Mr. Mikulsky has developed a keen interested in the fate of gospels. He explains, “This was the only service book in church and, in line with the popular custom, also registered judicial acts. It was a collection of both religious and legal texts and were often taken to courts to investigate claims.”  Archivists say that if no court cases had ever taken place, we would have never learnt of many people and events in history. Documents seldom register kind deeds; they mostly inform us of problems or disasters. Scholars learnt of one of the gospels, kept in the now destroyed Ascension Cathedral, by chance. These late 16th or early 17th century documents record that in 1502, Yelena, the daughter of Moscow’s Duke, donated the village of Trostenets (near Minsk) to the monastery. The record was registered in the gospel, covered with gold and silver. The book was later kept by city residents for some time and eventually found a home in the St. Peter and Paul Cathedral (in Nemiga Street); it was last seen there in 1778.

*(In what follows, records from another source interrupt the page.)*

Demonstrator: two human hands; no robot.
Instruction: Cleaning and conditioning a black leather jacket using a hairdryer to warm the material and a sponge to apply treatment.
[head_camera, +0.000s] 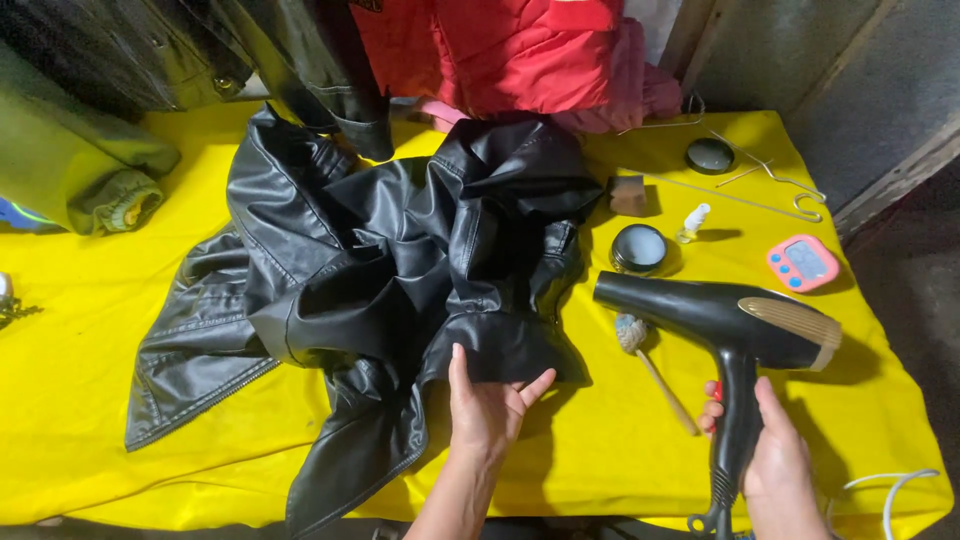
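Note:
A crumpled black leather jacket (380, 270) lies across the yellow table cover (80, 400). My left hand (485, 405) grips the jacket's lower edge from beneath, thumb out to the right. My right hand (765, 445) holds the handle of a black hair dryer (720, 315) with a gold rear grille. The dryer's nozzle points left toward the jacket, a short way from it.
A small brush with a wooden handle (650, 365) lies under the dryer. A round open tin (638, 248), its lid (710, 155), a brown block (628, 195), a small dropper bottle (693, 222), a pink timer (803, 263) and a wire hanger (770, 180) sit at the right. Red and green coats hang behind.

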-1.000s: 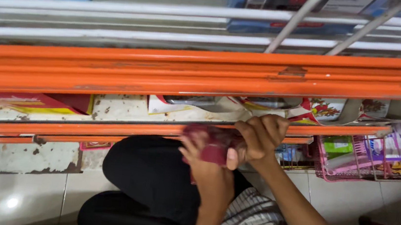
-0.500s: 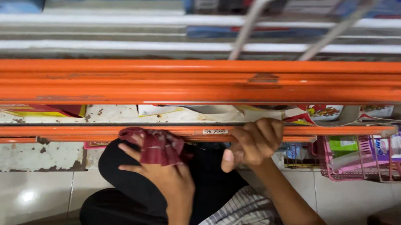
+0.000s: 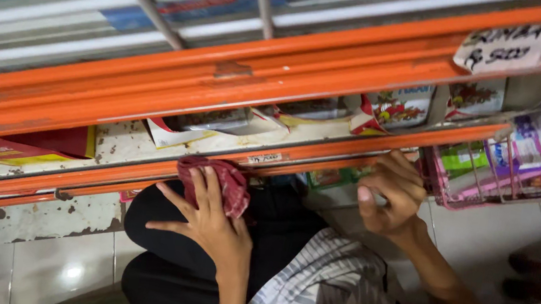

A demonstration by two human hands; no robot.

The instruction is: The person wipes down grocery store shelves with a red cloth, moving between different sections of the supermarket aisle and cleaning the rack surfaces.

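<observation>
Head view: the orange shelf rail [image 3: 351, 147] of the lower shelf runs slantwise across the frame and serves as the landmark here. Just below the rail's left half, the left hand [image 3: 213, 223] lies with fingers spread flat over a crumpled dark red cloth [image 3: 230, 184], pressing it up against the rail's underside edge; the palm is open on the cloth rather than closed around it. Farther right along the rail, the right hand [image 3: 393, 195] reaches up with its fingers curled over the rail's lower lip, thumb pointing down, gripping the rail itself. Above the rail, on the worn white shelf board [image 3: 117, 146], lie flattened red-and-white packets [image 3: 220, 123], and further right stand printed sachets [image 3: 402, 109]. At the rail's right end hangs a pink wire basket [image 3: 481, 184] holding pale pouches. A handwritten paper label [image 3: 512, 47] is stuck to the upper orange beam above the rail. Below the rail are the person's dark trousers [image 3: 166, 255] and a striped garment [image 3: 323, 285].
</observation>
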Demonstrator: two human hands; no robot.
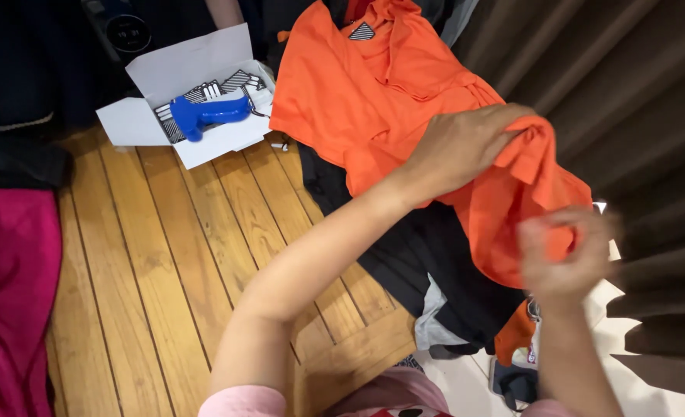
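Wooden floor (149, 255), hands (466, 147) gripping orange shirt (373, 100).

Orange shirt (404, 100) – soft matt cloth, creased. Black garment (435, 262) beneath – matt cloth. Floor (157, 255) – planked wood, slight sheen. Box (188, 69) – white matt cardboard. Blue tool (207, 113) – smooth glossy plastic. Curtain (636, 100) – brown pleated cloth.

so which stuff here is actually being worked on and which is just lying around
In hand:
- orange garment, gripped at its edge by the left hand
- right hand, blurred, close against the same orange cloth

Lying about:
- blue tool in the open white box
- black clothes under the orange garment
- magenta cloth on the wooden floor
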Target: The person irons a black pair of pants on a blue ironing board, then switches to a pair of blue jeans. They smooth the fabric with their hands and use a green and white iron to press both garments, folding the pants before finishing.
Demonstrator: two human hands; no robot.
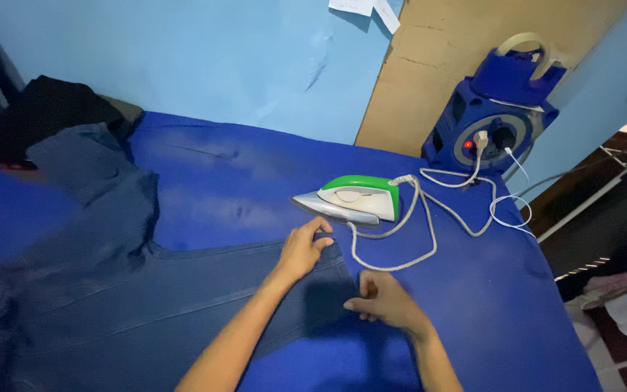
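A pair of dark blue jeans (110, 290) lies spread flat across a tabletop (488, 319) covered in bright blue cloth, one leg running toward the right, where both hands meet its hem. The left hand (302, 250) rests on the far corner of the hem, fingers curled down onto the fabric, apparently pinching or pressing the edge to keep it taut. The right hand (386, 299) sits at the near corner, fingers folded in and gripping the cloth edge, though how tightly is hard to judge from this angle. Held at both corners like this, the leg end stays stretched and smooth against the tabletop. Just beyond the left hand, a green and white iron (350, 198) lies flat on the cloth, parked clear of the jeans but within easy reach. Its pale braided cord (400, 254) loops loosely over the tabletop and runs back to a blue cable reel (495, 116) standing at the far right corner, where a white plug is pushed in and a small red light glows. A dark garment (45, 109) lies bunched at the far left. On the light blue wall (219, 58) above, two small white paper slips (368, 9) hang at the top edge, beside a bare tan panel (437, 58).
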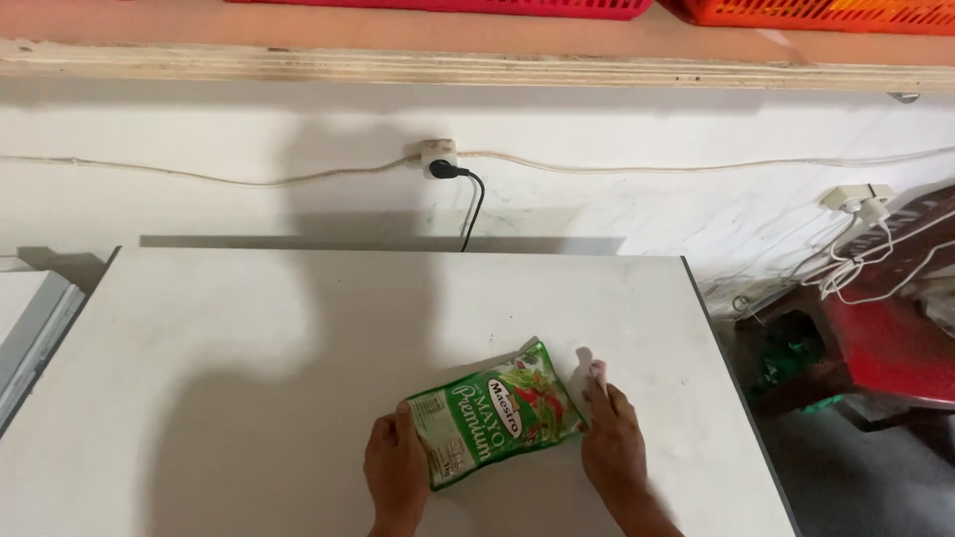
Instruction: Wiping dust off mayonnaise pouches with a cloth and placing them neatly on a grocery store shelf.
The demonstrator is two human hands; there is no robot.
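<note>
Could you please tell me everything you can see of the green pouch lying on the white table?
The green pouch is a glossy, soft plastic sachet with white lettering and a red and green picture on its face. It lies flat, face up, turned at a slant on the white table, near the front edge. The left hand touches its lower left end; the right hand rests at its right edge, holding something small and white.

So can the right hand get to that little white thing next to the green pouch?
Probably yes: the right hand lies beside the green pouch, its fingertips at the small white piece, with nothing between them.
</note>
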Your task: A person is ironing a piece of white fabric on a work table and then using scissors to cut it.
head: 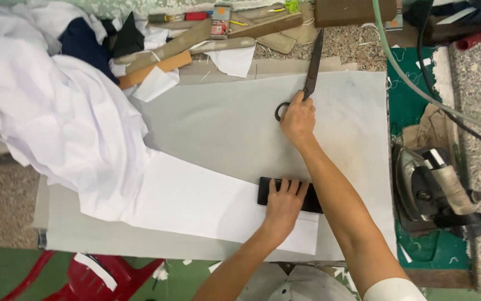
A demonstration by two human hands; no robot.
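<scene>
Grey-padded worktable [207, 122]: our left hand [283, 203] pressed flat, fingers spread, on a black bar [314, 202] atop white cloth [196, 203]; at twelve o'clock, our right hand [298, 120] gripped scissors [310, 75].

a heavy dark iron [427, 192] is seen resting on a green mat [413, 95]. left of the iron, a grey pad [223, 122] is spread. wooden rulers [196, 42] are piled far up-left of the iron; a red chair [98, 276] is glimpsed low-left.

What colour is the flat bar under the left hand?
Black bar, pressed by the left hand; head view.
</scene>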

Historian Yuri Mikulsky near Minsk’s Basilian Monastery
The 1957 inventory of articles discovered in the Nativity of the Most Holy Mother of God Cathedral, located in Minsk’s citadel, not far from the modern Nemiga underground station, mentioned ‘the old Gospel framed in copper’. The Minsk Mother of God icon was also found there; it was donated to the city by the aforementioned Duchess Yelena. Even in 1972, the book was kept at the cathedral, covered in velvet, with a silver gilt-covered cross on the cover. A court case of two Minsk merchants in 1597 brought to light the Gospel of the ‘church of St. Kuzma and Demyan’. It became apparent that the former priest, Ivan, had erased some notes from the Gospel on church property outside the city because he had appropriated it. Nobody knows where the book went…

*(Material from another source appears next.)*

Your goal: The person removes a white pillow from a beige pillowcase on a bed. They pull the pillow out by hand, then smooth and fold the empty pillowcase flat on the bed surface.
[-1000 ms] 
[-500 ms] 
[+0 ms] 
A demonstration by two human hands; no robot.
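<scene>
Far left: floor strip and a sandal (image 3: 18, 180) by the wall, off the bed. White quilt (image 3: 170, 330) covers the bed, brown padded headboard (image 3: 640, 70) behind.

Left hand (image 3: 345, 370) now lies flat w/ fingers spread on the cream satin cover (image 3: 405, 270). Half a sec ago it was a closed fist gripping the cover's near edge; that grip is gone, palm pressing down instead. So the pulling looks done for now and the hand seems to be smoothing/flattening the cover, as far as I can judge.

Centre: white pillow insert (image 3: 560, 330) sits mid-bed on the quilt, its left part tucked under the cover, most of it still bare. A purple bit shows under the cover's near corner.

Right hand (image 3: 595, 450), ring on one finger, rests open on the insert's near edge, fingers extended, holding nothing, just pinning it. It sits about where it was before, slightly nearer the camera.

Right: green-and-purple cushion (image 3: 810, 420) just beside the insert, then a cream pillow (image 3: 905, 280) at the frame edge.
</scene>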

These stories provide us with an answer to what happened to a vast layer of the national heritage. It has actually gone nowhere. Where did book disappear? A similar mystery happened to the Gospel discovered in the 1860s on the Masyukovshchina estate (currently in the Minsk district), in the cellar of an unknown building. In 1923, the book was kept by Larisa Kuzminskaya, from Ukraine’s Kamenets-Podolsky. At that time, researcher Mikhailo Drai-Khmara became familiar with the 35 surviving pages of the manuscript. He was the last to see the rare book and even managed to publish it in 1931 in Kiev. Only two ancient rare books from Minsk’s churches have survived. One of them is known as the Mstizh Gospel among scholars; it comes from the village of Mstizh of the Borisov District. At present, it’s kept at the library of Lithuania’s Academy of Sciences, having been brought there in 1869 from Minsk. The 14th century manuscript came to Mstizh in the 16th century, taken by Minsk’s major, Vasil Lyakh. There is no information on where he took the book.

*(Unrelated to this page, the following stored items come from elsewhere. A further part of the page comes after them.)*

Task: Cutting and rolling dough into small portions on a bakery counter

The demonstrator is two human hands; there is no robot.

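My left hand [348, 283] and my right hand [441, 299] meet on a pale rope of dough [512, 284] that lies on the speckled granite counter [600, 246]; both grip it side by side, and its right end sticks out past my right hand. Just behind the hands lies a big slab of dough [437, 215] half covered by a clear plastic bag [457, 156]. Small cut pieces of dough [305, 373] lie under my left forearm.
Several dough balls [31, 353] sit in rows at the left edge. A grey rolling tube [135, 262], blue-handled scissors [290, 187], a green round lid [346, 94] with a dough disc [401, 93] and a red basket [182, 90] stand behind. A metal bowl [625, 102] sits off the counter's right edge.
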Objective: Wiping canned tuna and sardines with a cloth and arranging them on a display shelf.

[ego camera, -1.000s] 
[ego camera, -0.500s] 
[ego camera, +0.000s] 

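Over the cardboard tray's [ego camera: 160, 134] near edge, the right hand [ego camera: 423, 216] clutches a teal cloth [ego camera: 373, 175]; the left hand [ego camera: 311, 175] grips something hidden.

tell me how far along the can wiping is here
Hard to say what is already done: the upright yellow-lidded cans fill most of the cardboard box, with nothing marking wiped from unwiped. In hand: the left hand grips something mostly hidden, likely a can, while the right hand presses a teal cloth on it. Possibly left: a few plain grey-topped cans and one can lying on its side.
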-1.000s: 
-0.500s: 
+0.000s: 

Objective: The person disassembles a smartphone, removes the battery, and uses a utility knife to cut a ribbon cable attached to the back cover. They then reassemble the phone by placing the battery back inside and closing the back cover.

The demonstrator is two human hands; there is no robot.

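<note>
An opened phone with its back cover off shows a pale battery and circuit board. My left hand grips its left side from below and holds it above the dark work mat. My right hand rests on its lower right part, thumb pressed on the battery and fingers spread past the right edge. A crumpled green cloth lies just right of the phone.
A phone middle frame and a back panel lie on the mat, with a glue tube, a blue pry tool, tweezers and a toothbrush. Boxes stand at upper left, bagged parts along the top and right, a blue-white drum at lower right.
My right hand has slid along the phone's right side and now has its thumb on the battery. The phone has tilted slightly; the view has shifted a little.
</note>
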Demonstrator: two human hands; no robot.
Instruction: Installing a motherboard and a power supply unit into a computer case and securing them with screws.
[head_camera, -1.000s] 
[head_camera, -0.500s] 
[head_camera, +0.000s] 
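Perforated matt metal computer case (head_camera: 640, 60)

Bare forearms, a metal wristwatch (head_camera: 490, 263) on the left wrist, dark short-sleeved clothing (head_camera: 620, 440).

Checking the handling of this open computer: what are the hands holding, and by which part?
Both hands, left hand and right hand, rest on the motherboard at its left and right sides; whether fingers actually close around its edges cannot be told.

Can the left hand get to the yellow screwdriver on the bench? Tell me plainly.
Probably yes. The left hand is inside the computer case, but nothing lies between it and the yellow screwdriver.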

It is likely that the Gospel from the Basilian Monastery (whose stone buildings have been preserved until now between Minsk’s Svobody Square and Engels Street) boasts the most mysterious history. It seems that Duke Fiodor Tolstoy, who had a rich library, received the book from there in the early 19th century. It’s an even stranger fact that, until recently, no Belarusian scholars have studied the manuscript in detail, although its current location in St. Petersburg’s Russian National Library is known. Judging by the watermarks on it, the written document dates back to 1450-1460. Mr. Mikulsky is convinced that it’s hard to objectively speak of Belarus’ history without studying these pages. In fact, the country’s history is much richer than it might appear at first sight.